On his West Course debut last year, Reed finished in a tie-for-fourth and his form post-lockdown has been fairly solid with six top-20s from 13 starts. In his most recent outing on the PGA Tour last month, Reed tied-13th in the US Open at Winged Foot.
The only American, so far, to win this event was Arnold Palmer in 1975.
Among the other highest ranked golfers taking part are Justin Rose and Shane Lowry.
Rose has twice been runner-up in this event, while Lowry has posted seven top-15 finishes.
Lowry will be keen to banish the misery of his recent outing at the Irish Open when he missed the cut by two shots.
Tommy Fleetwood has finally discovered his best form since lockdown, thanks to a brace of podium finishes from his three most recent starts.
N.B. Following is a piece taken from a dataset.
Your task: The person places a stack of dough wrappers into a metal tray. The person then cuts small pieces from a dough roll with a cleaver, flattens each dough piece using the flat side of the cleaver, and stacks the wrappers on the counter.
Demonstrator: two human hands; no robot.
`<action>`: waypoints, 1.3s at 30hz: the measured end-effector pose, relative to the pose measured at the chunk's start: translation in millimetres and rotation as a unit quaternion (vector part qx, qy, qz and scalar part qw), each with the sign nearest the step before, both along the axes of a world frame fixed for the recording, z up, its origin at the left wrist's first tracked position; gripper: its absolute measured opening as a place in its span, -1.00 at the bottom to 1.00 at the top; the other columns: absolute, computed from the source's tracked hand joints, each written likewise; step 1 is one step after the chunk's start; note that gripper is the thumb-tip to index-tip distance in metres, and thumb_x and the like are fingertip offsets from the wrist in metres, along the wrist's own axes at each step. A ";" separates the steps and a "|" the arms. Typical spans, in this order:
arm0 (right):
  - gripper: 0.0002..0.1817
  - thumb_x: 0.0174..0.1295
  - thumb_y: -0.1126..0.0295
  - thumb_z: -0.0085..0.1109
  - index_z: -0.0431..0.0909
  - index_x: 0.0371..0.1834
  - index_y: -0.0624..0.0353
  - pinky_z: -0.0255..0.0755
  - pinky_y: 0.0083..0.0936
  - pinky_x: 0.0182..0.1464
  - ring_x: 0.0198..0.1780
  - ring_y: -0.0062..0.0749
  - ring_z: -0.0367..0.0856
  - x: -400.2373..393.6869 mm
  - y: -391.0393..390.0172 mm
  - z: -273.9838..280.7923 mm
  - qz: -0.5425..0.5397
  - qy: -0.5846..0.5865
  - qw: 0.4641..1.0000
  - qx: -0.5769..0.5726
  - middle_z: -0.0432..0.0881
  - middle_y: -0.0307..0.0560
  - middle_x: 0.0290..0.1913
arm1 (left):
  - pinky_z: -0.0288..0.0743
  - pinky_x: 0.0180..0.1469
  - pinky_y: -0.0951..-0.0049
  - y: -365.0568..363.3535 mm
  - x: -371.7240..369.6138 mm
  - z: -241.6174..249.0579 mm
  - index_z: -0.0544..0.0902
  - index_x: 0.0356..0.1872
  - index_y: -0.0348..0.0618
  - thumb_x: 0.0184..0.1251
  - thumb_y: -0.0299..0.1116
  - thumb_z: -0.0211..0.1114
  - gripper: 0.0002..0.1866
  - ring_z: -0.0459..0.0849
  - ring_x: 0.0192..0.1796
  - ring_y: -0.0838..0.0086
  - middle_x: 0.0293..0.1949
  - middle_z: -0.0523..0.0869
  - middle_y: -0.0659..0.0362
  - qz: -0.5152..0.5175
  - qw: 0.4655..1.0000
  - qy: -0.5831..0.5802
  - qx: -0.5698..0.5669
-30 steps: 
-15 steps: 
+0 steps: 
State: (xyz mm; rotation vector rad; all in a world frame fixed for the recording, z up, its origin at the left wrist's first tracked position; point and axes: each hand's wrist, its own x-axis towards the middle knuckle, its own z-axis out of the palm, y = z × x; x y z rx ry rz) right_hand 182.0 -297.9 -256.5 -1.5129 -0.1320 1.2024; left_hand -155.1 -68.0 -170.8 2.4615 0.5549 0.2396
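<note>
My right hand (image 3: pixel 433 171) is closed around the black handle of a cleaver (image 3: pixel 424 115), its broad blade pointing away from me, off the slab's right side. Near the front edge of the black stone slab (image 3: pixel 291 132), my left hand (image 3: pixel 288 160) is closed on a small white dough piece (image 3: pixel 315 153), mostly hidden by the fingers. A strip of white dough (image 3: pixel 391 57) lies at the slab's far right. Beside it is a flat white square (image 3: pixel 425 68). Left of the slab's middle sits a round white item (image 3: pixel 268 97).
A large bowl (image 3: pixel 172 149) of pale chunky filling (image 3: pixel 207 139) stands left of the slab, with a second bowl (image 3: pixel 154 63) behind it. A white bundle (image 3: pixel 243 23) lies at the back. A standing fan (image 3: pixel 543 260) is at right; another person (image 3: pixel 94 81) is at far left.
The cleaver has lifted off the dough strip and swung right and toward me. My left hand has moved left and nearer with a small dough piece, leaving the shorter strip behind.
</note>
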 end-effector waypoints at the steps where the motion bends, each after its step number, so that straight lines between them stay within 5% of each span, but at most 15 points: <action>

But defending champion Danny Willett tees-up having missed the cut in each of his last five tournaments.
From time-to-time the event throws up a surprise winner and, because of the weaker than normal field, that is clearly a possibility this weekend.
With accuracy from tee-to-green likely to be a key factor at the tree-lined fairways of Wentworth, then Andy Sullivan may be worth a shout.
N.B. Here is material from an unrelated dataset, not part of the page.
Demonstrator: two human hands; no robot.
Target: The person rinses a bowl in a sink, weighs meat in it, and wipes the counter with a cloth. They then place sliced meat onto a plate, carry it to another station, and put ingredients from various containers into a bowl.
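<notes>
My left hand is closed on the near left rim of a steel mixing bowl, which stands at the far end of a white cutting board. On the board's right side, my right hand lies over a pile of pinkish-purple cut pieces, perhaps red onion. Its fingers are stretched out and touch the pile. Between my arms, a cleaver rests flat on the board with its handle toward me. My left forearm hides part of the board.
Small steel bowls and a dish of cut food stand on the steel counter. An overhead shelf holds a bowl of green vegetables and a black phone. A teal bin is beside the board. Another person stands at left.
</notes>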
The 34-year-old from Nuneaton is currently ranked inside the top three in two of the Tour’s Strokes Gained categories – SG: Approach and SG: Tee to Green.
The West Course at Wentworth has been the tournament’s permanent home since 1984 and has undergone a number of changes since the turn of the Millennium.
Ernie Els, who was called upon to revamp the Surrey course as long ago as 2009, was brought in again to make further changes seven years later, following heavy criticism by a number of players.
During the latest renovation, all 18 putting surfaces were dug up and re-seeded with a new creeping bent grass.
Four greens were completely re-built, with another five partially re-constructed.
A new sub-air system was installed below each of the greens with the purpose of making them firmer and faster, while improving drainage.
A number of putting surfaces had their contours eased, 29 bunkers were removed, while some other hazards were made less severe.
However, this famous Virginia Water heathland layout remains a tough, tree-lined course, ready to challenge the skills and nerve of those teeing-up this week.